Exercise requirements — Every line below between the one holding "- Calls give" and the one holding "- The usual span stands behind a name", inclusive, should be copied exactly, and no other line.

:: Dataset section ::

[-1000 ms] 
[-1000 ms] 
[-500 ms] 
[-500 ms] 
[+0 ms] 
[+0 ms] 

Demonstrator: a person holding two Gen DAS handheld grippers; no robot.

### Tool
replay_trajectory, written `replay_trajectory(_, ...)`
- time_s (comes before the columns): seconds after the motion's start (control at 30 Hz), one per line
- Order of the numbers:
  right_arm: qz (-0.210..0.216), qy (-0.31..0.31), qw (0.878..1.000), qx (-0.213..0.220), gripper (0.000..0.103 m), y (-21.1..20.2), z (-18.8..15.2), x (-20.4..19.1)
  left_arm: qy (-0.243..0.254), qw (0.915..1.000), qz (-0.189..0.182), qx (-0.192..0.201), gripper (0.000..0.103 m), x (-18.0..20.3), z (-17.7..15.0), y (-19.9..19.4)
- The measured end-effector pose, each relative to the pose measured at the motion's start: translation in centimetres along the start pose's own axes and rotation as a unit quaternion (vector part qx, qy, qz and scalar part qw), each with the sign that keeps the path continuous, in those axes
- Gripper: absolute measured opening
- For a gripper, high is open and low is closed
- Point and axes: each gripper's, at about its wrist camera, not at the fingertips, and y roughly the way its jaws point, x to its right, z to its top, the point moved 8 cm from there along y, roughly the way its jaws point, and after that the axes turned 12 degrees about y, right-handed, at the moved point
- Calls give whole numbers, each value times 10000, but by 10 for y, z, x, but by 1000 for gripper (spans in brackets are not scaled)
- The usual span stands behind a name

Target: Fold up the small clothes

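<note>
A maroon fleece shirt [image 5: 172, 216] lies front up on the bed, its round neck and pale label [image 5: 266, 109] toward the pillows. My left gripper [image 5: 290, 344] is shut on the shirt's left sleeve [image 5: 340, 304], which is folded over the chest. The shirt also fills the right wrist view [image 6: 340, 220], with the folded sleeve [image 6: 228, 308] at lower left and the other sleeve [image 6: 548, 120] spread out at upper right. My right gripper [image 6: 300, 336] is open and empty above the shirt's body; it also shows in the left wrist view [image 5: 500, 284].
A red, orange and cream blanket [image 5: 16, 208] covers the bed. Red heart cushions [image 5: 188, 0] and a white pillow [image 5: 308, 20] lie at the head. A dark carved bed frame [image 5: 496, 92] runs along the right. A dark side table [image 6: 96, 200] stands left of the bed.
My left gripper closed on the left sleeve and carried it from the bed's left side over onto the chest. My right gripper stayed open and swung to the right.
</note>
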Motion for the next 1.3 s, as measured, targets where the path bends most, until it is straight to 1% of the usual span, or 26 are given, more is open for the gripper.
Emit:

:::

Output of the exercise —
- Calls give whole numbers, each value times 10000, but by 10 for y, z, x, but by 1000 for gripper (spans in brackets are not scaled)
- The usual span stands behind a name

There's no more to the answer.